The other dog (16-year-old crossbred), which was diagnosed with papillary ACC and blood vessel invasion, was euthanized shortly after the surgical excision due to age related problems. Necropsy was not performed.

Postexcisional follow-up was available for 13 of the 28 dogs that had AACs that invaded the capsule, stroma, or both, but not blood vessels. Based on histological evaluation of 1 to 3 sections of these tumors, surgical excision was not complete in 3 of the above 13 dogs, and wider surgical excision was recommended by diagnostic pathologists. One 15.5-year-old dog was euthanized due to urinary problems 48 mo after excision of the AAC. Another 6-year-old dog died due to AAC-unrelated problems 16 mo after the AAC had been excised. The remaining 11 dogs were alive without AAC-related problems at the time of the survey. The median postexcisional tumor-free interval in these 13 dogs was 12 mo (range, 6 to 51 mo).

Discussion

Postexcisional behavior of canine AAC

In this retrospective study, the AAC-related mortality rate might have been higher than 1 out of 25 dogs, because necropsies were not performed on most of the dogs that died of causes thought to be unrelated to the previously excised AAC. There was no clinical evidence of any metastasis in any of these dogs.

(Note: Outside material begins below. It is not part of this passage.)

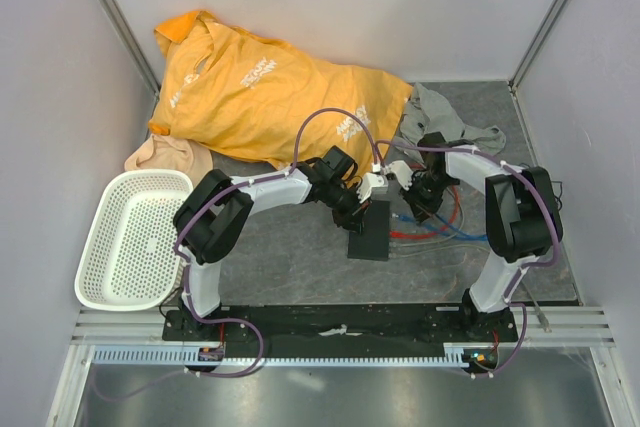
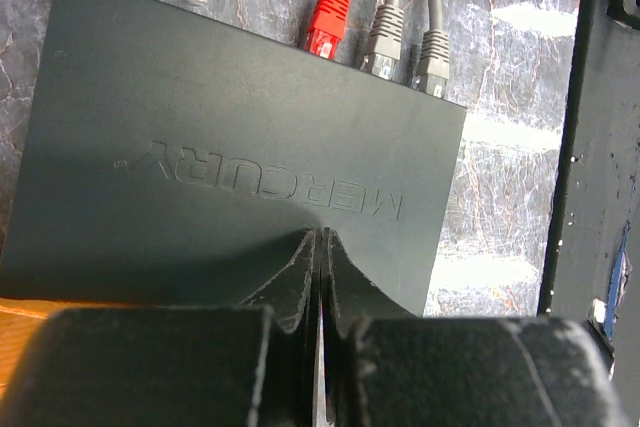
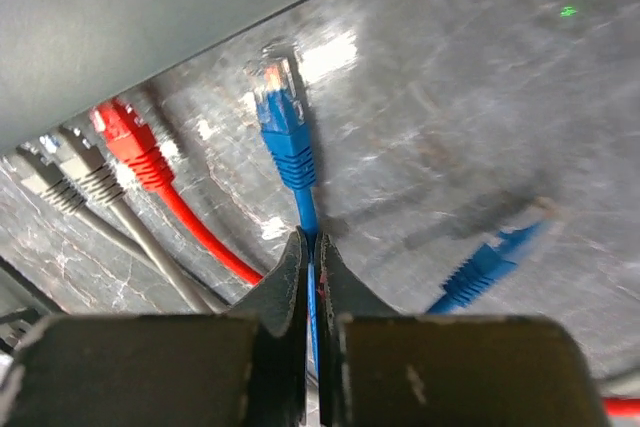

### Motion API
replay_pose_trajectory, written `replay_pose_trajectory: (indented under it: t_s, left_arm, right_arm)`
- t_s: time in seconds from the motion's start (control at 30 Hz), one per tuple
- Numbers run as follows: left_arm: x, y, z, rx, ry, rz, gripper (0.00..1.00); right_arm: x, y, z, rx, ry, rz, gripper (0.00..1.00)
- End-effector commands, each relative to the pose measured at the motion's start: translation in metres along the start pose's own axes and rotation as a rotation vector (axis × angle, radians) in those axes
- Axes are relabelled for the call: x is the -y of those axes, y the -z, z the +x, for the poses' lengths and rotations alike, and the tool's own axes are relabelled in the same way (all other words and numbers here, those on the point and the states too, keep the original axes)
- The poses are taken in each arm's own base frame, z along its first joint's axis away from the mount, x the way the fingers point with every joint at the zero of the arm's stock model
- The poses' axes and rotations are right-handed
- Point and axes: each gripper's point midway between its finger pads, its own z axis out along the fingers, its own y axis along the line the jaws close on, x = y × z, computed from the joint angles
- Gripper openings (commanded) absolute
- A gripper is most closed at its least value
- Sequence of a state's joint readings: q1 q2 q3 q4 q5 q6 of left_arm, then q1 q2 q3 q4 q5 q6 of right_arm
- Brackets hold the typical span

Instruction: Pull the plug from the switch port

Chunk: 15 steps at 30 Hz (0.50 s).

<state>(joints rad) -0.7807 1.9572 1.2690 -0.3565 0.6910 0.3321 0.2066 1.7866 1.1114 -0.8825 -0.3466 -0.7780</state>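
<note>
- Matte-black switch lies flat on the dark mat near the middle of the table, between the two arms; its socket edge faces the table's right edge.
- Left gripper has its fingers pressed together, tips bearing down on the switch's lettered top as if pinning it.
- Right gripper is clamped on the blue cable just behind the blue plug.
- The plug's long axis runs straight ahead of the right fingers, its clear tip pointing at the socket edge with a strip of bare mat between them; it looks already out of the port, or only just.
- Red plug and the grey plugs sit in their sockets just beside it, toward the table's near edge.
- The right arm is the nearer one; my judgement is that any further pull should run back along the cable's line, towards the right edge, so the neighbours are not dragged.
- A second blue plug lies loose on the mat, well apart from the switch.
</note>
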Motion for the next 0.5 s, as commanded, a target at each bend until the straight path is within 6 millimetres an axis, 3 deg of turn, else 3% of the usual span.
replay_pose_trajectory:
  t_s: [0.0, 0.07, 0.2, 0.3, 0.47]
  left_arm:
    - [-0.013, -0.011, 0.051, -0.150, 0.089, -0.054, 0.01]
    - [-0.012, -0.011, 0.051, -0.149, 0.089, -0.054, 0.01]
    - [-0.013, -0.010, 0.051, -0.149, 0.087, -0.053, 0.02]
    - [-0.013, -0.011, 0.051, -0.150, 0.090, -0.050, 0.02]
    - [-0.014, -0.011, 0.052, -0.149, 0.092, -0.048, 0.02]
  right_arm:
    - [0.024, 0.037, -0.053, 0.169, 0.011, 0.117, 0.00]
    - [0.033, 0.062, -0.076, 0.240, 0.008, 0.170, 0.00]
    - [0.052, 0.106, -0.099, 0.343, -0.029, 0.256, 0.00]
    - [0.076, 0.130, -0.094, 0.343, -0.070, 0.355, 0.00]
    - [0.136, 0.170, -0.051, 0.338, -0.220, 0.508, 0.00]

Kalaher et al (4) reported that postexcisional survival ranged from 6 to 36 mo in 22 out of 26 (84.6%) dogs. The postexcisional tumor-free interval range in the present study was 3 to 51 mo (median 30 mo) in 25 dogs (Figure 2). However, since neither median nor mean values for postexcisional tumor-free intervals were reported in the Kalaher et al retrospective study, comparison of postexcisional AAC-free intervals between Kalaher et al's study and the present study is limited.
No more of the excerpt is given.